In both books, the authors have shown relationship between free will and fate. In this case, the books reveal facts about actions that were intentionally taken by the characters and what transpired due to those actions. The fact that the books have related the two concepts of interest depicts a similarity between them. An example of the relationship in the case of The Odyssey (Book IX) can be pointed out when Odysseus and his crew went out to explore the continent. Odysseus makes a free will decision to go to the giant’s cave, a decision that costs the lives of his men. Based on the episode, it can be realized that fate is directly related to free will. In fact, Odysseus confirms that he has learned from his errors.
The most outstanding similarity that touches on fate is realized between Odysseus and Thesiger. Both Odysseus and Thesiger turned out to be heroes after the journeys. The two characters exhibit similar lifestyles yet they are part of different books. Based on their analysis, it can be deduced that the two books have got similar concepts. Additionally, the two characters’ lifestyles are so independent from other characters. Based on the free will idea of comparison, it can be realized that the two books address common themes.
Another difference between the two books based on free will and fate is realized in the efforts taken by the characters to evade death. In Odyssey (Book IX), Odysseus makes numerous decisions that help him escape death at various instances. An example of his survival is noted when he was attacked by the giant, that he struck using cunning. The giant killed all his crew men who did not fight promptly. Based on this observation, it can be noted that the fate of Odysseus depended on his free will. The book “Across the Empty Quarter” does not relate fate and free will concepts. The characters were not exposed to any form of danger that they fought to dictate their fate.
The two books demonstrate vast cases of similarities and differences based on the styles and themes that are adopted by the authors. The most observable similarity between the two books is based on the fact that both of them talk about set of journeys. The book “Across the Empty Quarter” talks about the journey that was taken by Thesiger across Saudi Arabia’s Empty Quarter.

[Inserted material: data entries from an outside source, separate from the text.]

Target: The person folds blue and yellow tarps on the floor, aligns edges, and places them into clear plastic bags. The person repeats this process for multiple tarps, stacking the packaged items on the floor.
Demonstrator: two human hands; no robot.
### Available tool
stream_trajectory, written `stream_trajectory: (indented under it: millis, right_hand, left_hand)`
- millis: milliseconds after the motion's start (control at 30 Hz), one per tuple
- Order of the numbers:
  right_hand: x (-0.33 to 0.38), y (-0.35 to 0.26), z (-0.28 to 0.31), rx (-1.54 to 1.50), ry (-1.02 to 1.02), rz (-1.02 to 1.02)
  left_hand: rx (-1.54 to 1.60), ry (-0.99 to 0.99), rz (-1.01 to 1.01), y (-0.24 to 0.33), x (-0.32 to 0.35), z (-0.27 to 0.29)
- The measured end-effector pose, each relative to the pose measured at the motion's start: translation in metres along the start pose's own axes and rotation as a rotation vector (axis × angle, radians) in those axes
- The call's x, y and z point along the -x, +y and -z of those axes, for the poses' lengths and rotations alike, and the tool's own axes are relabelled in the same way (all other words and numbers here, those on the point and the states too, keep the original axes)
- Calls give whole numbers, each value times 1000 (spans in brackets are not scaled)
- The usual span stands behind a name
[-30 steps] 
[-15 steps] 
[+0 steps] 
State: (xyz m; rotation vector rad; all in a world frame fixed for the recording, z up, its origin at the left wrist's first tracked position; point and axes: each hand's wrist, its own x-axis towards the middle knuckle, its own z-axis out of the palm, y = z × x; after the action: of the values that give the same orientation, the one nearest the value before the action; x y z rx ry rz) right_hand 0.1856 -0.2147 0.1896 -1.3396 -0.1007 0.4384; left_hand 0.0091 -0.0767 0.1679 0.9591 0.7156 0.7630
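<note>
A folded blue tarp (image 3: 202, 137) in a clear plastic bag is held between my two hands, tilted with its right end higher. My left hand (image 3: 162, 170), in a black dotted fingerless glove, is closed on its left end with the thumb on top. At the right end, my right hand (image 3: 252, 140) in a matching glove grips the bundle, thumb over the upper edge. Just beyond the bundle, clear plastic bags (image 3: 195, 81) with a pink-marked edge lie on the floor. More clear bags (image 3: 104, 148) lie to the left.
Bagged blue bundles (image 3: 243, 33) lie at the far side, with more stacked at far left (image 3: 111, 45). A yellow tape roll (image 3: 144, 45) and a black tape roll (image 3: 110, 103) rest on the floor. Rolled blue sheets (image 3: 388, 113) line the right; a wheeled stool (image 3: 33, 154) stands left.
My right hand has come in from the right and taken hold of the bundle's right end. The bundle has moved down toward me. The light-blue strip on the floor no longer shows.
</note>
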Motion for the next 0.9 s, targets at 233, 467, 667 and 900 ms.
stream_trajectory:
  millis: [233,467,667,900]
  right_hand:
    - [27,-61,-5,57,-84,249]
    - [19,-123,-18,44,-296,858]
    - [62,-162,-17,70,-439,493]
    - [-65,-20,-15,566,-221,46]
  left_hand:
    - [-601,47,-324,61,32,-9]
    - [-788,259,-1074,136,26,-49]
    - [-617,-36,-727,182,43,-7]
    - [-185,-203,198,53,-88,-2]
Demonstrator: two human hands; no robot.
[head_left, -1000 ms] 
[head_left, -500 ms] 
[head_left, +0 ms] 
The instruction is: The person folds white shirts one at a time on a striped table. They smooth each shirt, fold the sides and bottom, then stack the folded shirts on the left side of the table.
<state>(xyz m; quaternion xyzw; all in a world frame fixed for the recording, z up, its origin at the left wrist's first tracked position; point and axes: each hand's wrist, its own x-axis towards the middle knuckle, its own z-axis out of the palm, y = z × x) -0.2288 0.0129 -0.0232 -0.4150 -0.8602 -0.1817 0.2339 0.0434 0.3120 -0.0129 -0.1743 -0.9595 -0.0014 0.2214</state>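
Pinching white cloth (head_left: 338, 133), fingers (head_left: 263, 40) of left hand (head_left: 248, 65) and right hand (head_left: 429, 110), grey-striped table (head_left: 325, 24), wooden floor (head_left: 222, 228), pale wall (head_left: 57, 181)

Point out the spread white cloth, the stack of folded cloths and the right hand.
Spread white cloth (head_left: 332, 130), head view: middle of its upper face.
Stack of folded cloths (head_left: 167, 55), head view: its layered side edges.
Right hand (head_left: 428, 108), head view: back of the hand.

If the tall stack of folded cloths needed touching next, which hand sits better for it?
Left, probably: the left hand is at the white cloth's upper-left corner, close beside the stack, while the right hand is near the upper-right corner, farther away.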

Similarly, the other book “The Odyssey (Book IX)” talks about several journeys that were made by Odysseus and his crew. Both the books reveal that there is a close relationship between free will and fate. As pointed out in the texts, the contents of the books are similar because they reveal how different characters adopted free will concepts to make decisions. Additionally, there are characters who exhibited similar fates in both texts. The a few cases of differences that are evident between the two books address the connections between the themes of fate and free will. As opposed to “The Odyssey (Book IX)” where the two themes are connected, in the Across the Empty Quarter, the two themes are not connected.